I only knew Anne briefly before she and Jay married.  Post wedding, she just seemed so happy being together with him.  I knew Jay for several years before he met Anne and noticed a change in him after they wed.  He seemed more settled and self-assured.  

I left Hardy Media in December of 1983 after being Jay’s business partner for nearly 3 years.  It was difficult to leave the fledgling business at that time.  I worried about what the future would hold for Jay and Hardy Media.

In hindsight, I shouldn’t have worried.  Anne became Jay’s best support not only in life but in his work.  She made many contributions to the business.  But I think her unwavering belief in Jay strengthened him to persevere through many rough patches as he built the company.
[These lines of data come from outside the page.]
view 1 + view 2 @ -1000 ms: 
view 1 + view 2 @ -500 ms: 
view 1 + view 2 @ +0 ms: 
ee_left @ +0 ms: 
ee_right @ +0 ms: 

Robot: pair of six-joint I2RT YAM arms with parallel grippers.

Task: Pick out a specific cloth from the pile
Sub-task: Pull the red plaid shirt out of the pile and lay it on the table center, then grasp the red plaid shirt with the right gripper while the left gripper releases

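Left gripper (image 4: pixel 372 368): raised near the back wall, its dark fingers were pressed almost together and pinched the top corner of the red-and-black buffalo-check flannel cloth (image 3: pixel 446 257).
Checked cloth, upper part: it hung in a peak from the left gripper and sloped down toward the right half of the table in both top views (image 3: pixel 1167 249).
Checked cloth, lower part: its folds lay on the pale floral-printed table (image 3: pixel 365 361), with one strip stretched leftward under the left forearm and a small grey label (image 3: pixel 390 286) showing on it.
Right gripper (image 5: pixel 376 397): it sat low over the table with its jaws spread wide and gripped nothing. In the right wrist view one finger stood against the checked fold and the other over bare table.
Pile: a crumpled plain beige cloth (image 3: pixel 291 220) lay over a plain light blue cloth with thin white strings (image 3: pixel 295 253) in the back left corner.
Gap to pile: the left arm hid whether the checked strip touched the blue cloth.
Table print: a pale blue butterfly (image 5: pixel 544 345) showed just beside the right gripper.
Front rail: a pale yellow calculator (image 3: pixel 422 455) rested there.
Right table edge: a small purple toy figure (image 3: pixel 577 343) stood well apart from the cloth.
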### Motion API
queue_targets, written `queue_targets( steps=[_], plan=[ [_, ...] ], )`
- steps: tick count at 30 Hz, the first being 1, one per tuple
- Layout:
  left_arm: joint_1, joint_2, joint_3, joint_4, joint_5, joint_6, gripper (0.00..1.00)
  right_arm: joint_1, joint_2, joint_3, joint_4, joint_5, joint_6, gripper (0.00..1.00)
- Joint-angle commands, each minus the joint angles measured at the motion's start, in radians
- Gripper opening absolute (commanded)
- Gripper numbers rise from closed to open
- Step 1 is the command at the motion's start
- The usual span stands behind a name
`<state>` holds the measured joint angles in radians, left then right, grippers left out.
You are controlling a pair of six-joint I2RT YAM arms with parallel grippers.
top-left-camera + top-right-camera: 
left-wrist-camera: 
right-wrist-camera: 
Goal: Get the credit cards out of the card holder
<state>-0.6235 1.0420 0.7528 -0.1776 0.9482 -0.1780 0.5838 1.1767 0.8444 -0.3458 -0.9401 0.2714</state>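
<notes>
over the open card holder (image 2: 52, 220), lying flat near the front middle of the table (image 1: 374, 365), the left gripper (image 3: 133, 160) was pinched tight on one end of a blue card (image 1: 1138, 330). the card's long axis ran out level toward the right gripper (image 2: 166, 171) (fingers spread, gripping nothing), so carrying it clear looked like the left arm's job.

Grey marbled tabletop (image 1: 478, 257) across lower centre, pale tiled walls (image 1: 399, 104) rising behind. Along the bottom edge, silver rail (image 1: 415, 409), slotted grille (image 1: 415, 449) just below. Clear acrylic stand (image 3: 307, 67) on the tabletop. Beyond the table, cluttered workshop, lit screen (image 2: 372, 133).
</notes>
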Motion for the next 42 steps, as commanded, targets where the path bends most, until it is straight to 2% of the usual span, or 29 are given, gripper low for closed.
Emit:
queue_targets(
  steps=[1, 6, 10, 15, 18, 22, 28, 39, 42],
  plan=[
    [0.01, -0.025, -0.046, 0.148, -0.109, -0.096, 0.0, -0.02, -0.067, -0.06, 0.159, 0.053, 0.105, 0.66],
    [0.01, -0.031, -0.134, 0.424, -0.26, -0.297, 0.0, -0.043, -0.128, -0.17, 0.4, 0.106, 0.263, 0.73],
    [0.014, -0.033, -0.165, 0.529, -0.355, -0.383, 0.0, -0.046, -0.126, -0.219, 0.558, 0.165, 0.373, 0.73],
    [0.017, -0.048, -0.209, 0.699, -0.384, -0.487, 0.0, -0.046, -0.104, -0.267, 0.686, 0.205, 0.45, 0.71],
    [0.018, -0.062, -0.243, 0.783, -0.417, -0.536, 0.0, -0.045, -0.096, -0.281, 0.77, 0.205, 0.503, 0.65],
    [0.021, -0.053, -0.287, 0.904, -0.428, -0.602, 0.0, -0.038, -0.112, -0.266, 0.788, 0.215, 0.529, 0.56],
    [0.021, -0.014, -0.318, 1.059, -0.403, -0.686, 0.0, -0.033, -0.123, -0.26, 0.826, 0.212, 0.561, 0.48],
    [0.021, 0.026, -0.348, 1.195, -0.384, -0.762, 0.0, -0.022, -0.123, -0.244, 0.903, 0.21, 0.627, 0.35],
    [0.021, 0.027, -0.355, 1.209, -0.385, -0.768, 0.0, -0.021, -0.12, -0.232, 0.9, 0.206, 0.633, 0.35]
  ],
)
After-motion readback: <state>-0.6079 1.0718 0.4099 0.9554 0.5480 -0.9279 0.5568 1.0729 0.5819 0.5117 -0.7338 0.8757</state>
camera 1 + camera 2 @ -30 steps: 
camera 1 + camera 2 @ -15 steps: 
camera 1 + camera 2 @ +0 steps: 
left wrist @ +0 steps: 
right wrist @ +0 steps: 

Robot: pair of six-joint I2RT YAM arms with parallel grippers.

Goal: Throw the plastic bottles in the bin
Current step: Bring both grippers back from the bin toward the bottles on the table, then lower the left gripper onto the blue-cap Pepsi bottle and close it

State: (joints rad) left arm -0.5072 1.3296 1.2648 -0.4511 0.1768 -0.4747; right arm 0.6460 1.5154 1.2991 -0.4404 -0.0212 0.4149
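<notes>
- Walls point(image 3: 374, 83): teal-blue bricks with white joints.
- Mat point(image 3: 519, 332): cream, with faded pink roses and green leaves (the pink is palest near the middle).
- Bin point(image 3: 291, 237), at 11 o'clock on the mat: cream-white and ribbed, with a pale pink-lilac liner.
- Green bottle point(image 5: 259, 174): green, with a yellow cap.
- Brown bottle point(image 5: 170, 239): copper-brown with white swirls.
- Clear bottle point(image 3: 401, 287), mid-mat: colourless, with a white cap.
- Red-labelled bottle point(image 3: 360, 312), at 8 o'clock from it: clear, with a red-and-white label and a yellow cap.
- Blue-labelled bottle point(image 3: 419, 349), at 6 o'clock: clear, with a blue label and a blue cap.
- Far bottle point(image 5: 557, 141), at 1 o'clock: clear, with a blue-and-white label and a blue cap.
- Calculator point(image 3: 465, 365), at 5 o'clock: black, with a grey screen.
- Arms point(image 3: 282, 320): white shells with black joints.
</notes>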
I will miss Anne.  I’ll miss her smile, her hearty laugh, and her kindness.  And I’ll miss watching her fun interactions with Jay.  But I’m thankful that she is without pain in the presence of our savior, Jesus Christ.  And one day I’ll meet her again.

Joy

May 18, 2020
One thing that always stood out with Anne was her smile and her way of making me feel like I was part of the Hardy family from the day I first met her almost 16 years ago. Every time I would see her whether it was at work, at Hardy events or their home, she always took the time to say hi. She would always ask how my family was doing and always had a happiness and joy about her that would be so contagious.  She loved helping out with organizing such wonderful Hardy family events and I would always look forward to finding her and saying hi. 
Seeing Jay and Anne together and supporting each other was always such a testament to their marriage and their love and devotion not only to each other, but to their boys, their friends, and their faith in Christ.

Thank you Anne for your constant joy, unwavering support of Jay and for your genuine care and friendship. The Hardy family will never be the same without you. Your impact on those around you will be felt forever.